Thank you. It is working now with variable coefficient, but my doubt is in 2D coefficient A has be to be in matrix form. How to define that A as matrix here?

import ufl
import numpy as np
from mpi4py import MPI
from petsc4py import PETSc
from dolfinx.fem import (Expression, Function, FunctionSpace,
                         assemble_scalar, dirichletbc, form, locate_dofs_topological)
from dolfinx.fem.petsc import LinearProblem
from dolfinx.mesh import create_unit_square, locate_entities_boundary
from ufl import SpatialCoordinate, TestFunction, TrialFunction, div, dot, dx, grad, inner

def u_ex(mod):
    return lambda x: mod.cos(2*mod.pi*x[0])*mod.cos(2*mod.pi*x[1])

u_numpy = u_ex(np)
u_ufl = u_ex(ufl)

def solve_poisson(N=10, degree=1):

    mesh = create_unit_square(MPI.COMM_WORLD, N, N)
    x = SpatialCoordinate(mesh)
    
    V = FunctionSpace(mesh, ("CG", degree))
    u = TrialFunction(V)
    v = TestFunction(V)
    A = x[0]
    f = -div(A*grad(u_ufl(x)))
    a = inner(A*grad(u), grad(v)) * dx
    L = f * v * dx
    u_bc = Function(V)
    u_bc.interpolate(u_numpy)
    facets = locate_entities_boundary(mesh, mesh.topology.dim -1, lambda x: np.full(x.shape[1], True))
    dofs = locate_dofs_topological(V, mesh.topology.dim-1, facets)
    bcs = [dirichletbc(u_bc, dofs)]
    default_problem = LinearProblem(a, L, bcs=bcs, petsc_options={"ksp_type": "preonly", "pc_type": "lu"})
    return default_problem.solve(), u_ufl(x)

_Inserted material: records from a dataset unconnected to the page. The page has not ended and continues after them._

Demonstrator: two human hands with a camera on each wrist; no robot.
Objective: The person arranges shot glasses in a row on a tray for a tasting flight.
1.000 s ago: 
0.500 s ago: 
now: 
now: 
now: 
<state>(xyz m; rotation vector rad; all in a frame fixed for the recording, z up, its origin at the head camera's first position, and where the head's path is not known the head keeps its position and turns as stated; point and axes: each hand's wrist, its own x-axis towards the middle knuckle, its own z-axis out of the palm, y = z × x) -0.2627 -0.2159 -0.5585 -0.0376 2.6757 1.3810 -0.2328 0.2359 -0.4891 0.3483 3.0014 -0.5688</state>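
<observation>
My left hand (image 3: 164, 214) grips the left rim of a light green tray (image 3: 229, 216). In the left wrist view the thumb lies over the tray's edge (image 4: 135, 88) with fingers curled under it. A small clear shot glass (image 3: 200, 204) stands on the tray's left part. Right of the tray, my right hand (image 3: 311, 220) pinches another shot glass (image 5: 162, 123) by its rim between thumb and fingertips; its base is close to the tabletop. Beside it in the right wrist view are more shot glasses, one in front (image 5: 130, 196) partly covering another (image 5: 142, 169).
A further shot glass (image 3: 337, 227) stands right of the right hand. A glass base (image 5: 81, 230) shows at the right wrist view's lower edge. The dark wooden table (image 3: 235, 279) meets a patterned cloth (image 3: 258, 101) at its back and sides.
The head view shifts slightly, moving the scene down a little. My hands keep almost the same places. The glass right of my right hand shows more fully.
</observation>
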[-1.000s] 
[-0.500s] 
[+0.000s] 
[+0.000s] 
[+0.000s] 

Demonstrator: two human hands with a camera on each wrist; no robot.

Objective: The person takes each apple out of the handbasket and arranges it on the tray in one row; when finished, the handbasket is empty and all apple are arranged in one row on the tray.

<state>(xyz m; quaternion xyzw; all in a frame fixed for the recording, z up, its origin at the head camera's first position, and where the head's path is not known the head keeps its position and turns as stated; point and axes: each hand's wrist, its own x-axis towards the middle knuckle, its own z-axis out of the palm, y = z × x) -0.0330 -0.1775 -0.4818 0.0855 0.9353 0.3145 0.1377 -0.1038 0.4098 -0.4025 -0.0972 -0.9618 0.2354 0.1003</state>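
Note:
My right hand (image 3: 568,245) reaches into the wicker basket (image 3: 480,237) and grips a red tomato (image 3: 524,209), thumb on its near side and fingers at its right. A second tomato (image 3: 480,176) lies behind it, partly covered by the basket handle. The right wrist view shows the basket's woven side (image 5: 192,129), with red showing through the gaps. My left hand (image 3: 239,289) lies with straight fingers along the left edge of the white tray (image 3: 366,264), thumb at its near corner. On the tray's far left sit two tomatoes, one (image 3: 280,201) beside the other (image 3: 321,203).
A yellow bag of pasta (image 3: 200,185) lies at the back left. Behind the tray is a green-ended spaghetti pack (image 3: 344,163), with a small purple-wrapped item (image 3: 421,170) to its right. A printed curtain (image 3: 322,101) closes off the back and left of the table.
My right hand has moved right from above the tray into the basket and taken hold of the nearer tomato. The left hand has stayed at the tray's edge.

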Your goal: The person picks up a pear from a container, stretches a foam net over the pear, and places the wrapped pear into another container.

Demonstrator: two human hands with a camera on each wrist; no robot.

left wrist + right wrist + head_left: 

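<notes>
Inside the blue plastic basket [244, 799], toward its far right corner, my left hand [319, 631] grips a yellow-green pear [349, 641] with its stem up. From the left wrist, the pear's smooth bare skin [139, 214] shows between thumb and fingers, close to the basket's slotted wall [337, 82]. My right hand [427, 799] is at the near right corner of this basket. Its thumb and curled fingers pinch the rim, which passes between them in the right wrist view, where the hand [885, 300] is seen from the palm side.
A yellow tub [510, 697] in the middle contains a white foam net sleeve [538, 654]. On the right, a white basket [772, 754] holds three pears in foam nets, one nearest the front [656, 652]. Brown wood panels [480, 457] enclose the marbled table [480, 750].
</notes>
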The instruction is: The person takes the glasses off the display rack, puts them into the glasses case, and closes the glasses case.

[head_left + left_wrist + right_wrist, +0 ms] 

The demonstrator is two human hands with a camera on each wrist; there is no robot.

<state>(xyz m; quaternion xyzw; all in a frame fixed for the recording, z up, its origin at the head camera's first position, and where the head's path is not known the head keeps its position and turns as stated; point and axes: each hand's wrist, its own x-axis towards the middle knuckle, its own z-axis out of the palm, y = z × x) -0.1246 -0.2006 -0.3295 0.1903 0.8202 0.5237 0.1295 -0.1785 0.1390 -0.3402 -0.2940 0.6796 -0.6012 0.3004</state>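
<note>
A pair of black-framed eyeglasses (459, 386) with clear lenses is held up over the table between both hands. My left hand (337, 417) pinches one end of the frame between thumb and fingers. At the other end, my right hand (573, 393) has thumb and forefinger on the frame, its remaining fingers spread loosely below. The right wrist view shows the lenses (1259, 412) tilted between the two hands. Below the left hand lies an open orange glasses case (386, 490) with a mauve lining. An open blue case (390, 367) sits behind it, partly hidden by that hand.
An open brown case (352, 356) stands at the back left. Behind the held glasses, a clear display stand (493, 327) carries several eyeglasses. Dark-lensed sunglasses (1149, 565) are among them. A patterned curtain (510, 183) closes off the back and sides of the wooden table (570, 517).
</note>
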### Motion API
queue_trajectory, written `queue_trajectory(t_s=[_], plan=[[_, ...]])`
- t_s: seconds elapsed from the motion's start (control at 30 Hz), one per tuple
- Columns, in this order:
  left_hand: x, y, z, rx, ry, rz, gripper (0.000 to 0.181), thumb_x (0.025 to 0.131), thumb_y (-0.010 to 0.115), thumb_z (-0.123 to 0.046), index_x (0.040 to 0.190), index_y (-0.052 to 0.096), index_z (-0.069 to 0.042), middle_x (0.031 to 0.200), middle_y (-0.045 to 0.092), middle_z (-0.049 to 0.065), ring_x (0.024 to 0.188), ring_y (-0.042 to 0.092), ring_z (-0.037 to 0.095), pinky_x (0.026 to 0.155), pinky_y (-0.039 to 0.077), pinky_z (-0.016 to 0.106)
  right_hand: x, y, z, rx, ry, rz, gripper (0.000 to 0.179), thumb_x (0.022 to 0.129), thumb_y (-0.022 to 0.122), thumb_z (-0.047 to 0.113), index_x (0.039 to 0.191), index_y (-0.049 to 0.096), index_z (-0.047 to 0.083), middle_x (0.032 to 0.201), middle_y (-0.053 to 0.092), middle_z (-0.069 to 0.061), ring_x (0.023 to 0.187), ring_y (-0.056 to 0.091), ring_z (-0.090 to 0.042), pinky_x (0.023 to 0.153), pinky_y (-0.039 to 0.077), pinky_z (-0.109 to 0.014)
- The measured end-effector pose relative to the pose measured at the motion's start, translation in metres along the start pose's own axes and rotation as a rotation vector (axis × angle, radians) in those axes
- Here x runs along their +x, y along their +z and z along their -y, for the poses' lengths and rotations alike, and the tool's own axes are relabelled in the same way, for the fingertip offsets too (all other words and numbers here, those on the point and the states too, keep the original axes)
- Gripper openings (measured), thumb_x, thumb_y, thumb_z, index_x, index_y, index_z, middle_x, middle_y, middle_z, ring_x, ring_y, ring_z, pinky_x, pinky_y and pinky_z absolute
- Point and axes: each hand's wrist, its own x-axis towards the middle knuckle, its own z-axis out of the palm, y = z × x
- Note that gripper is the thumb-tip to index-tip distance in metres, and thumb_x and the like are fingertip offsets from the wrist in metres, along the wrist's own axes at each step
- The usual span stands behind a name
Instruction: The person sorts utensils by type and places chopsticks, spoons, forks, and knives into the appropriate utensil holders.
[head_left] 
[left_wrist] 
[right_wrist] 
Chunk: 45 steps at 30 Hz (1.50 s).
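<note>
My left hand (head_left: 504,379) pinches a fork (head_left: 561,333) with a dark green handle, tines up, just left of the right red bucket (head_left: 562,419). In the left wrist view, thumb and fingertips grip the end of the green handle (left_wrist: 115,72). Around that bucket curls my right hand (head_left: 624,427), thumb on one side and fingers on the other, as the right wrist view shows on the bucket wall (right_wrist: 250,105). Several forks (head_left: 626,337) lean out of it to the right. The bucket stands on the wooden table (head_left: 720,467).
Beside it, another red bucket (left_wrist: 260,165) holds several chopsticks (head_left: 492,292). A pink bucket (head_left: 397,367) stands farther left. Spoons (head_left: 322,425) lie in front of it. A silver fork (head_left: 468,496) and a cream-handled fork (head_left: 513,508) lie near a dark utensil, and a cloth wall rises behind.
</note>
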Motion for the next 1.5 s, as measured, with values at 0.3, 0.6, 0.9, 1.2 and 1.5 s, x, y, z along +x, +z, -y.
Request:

uh, u_ex = solve_poisson(10)


def error_L2(uh, u_ex, degree_raise=3):
    # Create higher order function space
    degree = uh.function_space.ufl_element().degree()
    family = uh.function_space.ufl_element().family()
    mesh = uh.function_space.mesh
    W = FunctionSpace(mesh, (family, degree+ degree_raise))
    # Interpolate approximate solution
    u_W = Function(W)
    u_W.interpolate(uh)

    # Interpolate exact solution, special handling if exact solution
    # is a ufl expression or a python lambda function
    u_ex_W = Function(W)
    if isinstance(u_ex, ufl.core.expr.Expr):
        u_expr = Expression(u_ex, W.element.interpolation_points)
        u_ex_W.interpolate(u_expr)
    else:
        u_ex_W.interpolate(u_ex)
    
    # Compute the error in the higher order function space
    e_W = Function(W)
    e_W.x.array[:] = u_W.x.array - u_ex_W.x.array
    
    # Integrate the error
    error = form(ufl.inner(e_W, e_W) * ufl.dx)
    error_local = assemble_scalar(error)
    error_global = mesh.comm.allreduce(error_local, op=MPI.SUM)


    return np.sqrt(error_global) 

Ns = [4, 8, 16, 32, 64]
Es = np.zeros(len(Ns), dtype=PETSc.ScalarType)
hs = np.zeros(len(Ns), dtype=np.float64)
for i, N in enumerate(Ns):
    uh, u_ex = solve_poisson(N, degree=1)
    comm = uh.function_space.mesh.comm
    # One can send in either u_numpy or u_ex
    # For L2 error estimations it is reccommended to send in u_numpy
    # as no JIT compilation is required
    Es[i] = error_L2(uh, u_numpy)
    hs[i] = 1./Ns[i]
    if comm.rank == 0:
        print(f"h: {hs[i]:.2e} Error: {Es[i]:.2e}")      

rates = np.log(Es[1:]/Es[:-1])/np.log(hs[1:]/hs[:-1])
if comm.rank == 0:
    print(f"Rates: {rates}")

Consider User-defined expression for tensor coefficient.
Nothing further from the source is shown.